Roman Polanski de retour chez lui, libéré sous caution
Publié le: 5 décembre 2009 à 8:27 (Dernière mise à jour: 5 décembre 2009 - 8:27)
Roman Polanski a été libéré sous caution et est désormais de retour dans son chalet de Gstaad, en Suisse. La justice suisse devra se prononcer, dans les prochaines semaines, sur la demande d’extradition du réalisateur, faite par les autorités américaines.
Les abords du chalet de Roman Polanski, à Gstaad
© FAME PICTURES – REPRODUCTION INTERDITE
Roman Polanski est désormais de retour chez lui, dans son chalet de Gstaad, où il a retrouvé sa femme, Emmanuelle Seigner et leurs deux enfants, Elvis, neuf ans, et Morgane, 16 ans. La justice suisse a en effet accepté sa demande de libération sous caution, malgré le fait que le réalisateur de 76 ans possède un lourd passé de fuite. Les avocats du cinéaste oscarisé ont versé une caution de 4,5 millions de dollars, somme qui serait conservée par l’État Suisse si Polanski ne respectait pas les conditions de sa libération sous caution.
Celles-ci sont simples. Roman Polanski doit demeurer à l’intérieur de son chalet de trois étages en tout temps et il n’a pas le droit de franchir, sous quelque prétexte que ce soit, les limites de la propriété. Il peut, par contre, circuler librement à l’intérieur de sa maison, se servir du téléphone, communiquer librement avec l’extérieur et travailler. Rappelons que le réalisateur – qui possède la double nationalité française et polonaise – a été arrêté le 26 septembre dernier, alors qu’il se rendait au Festival du film de Zurich, où il devait recevoir un prix pour l’ensemble de son œuvre.
Le réalisateur a également donné au tribunal la totalité de ses papiers d’identité et a accepté de porter un bracelet électronique. Ce dispositif, dont l’utilisation est nouvelle en Suisse, permet de s’assurer que Roman Polanski ne sort pas de chez lui. Dès qu’il dépasse le périmètre autorisé, une alarme prévient immédiatement les policiers du comté de Gstaad. C’est d’ailleurs le fait que les avocats de Roman Polanski aient proposé l’utilisation de ce bracelet électronique (avec, bien sûr, l’importance de la somme versée en caution) qui a convaincu le tribunal Suisse de faire assigner le réalisateur à résidence plutôt que de le garder en prison.
Rappelons que c’est à la demande de la juste américaine que Roman Polanski a été arrêté.
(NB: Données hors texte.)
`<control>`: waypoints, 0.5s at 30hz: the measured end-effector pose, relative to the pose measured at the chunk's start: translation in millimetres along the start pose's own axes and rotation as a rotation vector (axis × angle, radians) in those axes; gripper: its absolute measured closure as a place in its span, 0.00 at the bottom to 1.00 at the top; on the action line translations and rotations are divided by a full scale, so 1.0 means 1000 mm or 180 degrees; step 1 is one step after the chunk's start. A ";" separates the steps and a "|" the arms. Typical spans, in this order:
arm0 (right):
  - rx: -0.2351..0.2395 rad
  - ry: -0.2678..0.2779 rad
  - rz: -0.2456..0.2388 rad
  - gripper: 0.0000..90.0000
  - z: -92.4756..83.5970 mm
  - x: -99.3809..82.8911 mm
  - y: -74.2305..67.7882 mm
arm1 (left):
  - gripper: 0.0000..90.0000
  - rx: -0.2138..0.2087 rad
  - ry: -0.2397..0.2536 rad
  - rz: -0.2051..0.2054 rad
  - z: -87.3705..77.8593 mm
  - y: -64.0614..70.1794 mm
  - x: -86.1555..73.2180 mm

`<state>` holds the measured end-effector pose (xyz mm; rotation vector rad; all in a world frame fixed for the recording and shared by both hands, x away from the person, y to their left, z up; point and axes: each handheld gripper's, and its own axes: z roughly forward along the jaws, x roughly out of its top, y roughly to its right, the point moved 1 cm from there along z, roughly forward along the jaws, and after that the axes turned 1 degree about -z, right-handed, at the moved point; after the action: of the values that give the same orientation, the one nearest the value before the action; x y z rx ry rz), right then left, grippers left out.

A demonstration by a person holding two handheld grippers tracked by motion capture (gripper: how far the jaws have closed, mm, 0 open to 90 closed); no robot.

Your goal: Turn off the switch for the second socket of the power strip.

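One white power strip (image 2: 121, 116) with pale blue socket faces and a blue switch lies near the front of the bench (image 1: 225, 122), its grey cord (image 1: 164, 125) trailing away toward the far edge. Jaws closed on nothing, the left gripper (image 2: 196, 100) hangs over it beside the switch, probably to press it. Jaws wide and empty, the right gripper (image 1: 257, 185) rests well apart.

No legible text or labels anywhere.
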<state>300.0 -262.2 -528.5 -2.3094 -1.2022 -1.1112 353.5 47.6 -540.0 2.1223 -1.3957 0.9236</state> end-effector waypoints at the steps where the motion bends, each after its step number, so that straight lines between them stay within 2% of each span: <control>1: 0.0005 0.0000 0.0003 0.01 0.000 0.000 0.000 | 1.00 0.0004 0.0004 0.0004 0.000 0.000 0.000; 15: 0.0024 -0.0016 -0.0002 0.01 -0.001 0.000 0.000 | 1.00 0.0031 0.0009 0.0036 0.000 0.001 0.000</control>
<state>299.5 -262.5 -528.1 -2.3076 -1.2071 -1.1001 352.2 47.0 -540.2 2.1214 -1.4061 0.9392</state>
En 1977, le réalisateur avait été accusé d’avoir drogué Samantha Geimer, alors adolescente de 13 ans avec du champagne et un comprimé de Quaalude et de l’avoir forcée à commettre certains actes sexuels pendant une séance de photos dans la résidence de l’acteur Jack Nicholson à Hollywood. Roman Polanski avait toujours clamé son innocence dans l’affaire du viol, indiquant que la jeune fille était d’accord et n’avait plaidé coupable qu’à un seul chef d’accusation, celui d’avoir eu des relations sexuelles illégales avec une mineure.
Roman Polanski avait fui les États-Unis avant d’être condamné et un mandat d’arrestation international avait été émis contre lui en 1978. Le cinéaste vit en France depuis, et n’est jamais retourné aux États-Unis ni dans aucun pays susceptible de l’extrader. Plus tôt cette année, les avocats de Polanski avaient tenté de faire annuler le mandat d’arrêt, soulignant – en se basant sur des preuves présentées dans le documentaire Roman Polanski: Wanted and Desired – que le juge de l’époque s’était mal conduit. Quant à Samantha Geimer, aujourd’hui âgée de 45 ans, elle s’est dite favorable à l’abandon des poursuites il y a plusieurs années.
La justice Suisse fera connaître sa décision d’extrader ou non Roman Polanski vers les États-Unis dans quelques semaines. Les avocats du cinéaste pourront alors, au choix, accepter cette décision ou la porter en appel. Si le réalisateur décide de faire appel, son séjour à Gstaad pourrait durer des mois de plus.